In the listing below, locate the line that contains "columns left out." and the line that contains "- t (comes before". Restate word for word those two lines and every line between them, and nothing else.

PROVIDED MATERIAL:
Start of Block

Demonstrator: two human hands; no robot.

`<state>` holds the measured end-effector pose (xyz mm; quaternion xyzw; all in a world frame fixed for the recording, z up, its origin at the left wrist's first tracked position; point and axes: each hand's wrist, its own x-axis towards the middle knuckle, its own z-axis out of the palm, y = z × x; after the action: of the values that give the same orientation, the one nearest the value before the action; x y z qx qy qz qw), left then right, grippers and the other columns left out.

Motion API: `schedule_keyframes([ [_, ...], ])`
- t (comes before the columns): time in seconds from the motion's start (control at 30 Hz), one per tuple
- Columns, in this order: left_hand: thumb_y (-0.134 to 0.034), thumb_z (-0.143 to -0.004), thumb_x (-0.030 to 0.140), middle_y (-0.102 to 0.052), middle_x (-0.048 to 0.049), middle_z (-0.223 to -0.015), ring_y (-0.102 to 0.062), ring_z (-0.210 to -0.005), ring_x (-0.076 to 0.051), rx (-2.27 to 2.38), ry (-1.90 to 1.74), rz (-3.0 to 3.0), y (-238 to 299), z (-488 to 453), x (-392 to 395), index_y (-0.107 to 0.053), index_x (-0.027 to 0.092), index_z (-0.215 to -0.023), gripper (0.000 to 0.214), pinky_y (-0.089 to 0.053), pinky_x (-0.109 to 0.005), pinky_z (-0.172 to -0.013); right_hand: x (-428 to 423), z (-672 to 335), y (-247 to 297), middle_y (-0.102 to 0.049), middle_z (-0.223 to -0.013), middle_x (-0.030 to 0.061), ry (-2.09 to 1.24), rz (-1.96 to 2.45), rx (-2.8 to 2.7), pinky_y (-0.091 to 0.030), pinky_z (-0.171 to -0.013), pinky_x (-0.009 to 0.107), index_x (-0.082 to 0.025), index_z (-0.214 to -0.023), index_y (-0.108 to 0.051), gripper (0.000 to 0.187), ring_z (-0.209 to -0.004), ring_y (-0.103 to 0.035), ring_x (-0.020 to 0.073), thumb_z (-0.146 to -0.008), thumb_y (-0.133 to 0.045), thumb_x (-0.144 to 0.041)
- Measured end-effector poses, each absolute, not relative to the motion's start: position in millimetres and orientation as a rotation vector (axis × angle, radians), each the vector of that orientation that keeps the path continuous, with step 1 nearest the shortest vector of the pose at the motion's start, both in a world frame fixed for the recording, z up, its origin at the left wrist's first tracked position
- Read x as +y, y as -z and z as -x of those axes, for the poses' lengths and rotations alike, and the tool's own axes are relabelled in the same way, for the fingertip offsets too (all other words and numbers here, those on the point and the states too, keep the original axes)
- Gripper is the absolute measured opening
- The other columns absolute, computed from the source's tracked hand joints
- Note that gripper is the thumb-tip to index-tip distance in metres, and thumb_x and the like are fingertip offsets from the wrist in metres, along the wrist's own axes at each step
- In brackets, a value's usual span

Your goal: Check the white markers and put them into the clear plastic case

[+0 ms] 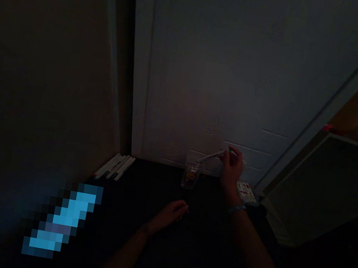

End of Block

FINISHED EXERCISE:
`<state>` holds the measured end-effector pose (xyz mm; quaternion xyzw; all in a world frame fixed for the recording, z up, its origin at the left wrist's first tracked position; point and axes: each hand's wrist, its own x-axis towards the middle knuckle, its own z-axis out of the palm, y = z × x; after the action: of the values that give the same orientation, the one nearest the value before the action; x y z qx qy qz qw), left then right, grippers and the other columns left out.

Motion API: `schedule_keyframes([ [_, ...], ])`
- t (comes before the columns): time in seconds from the motion's start (control at 30 Hz), one per tuple

Nothing more is needed for this answer.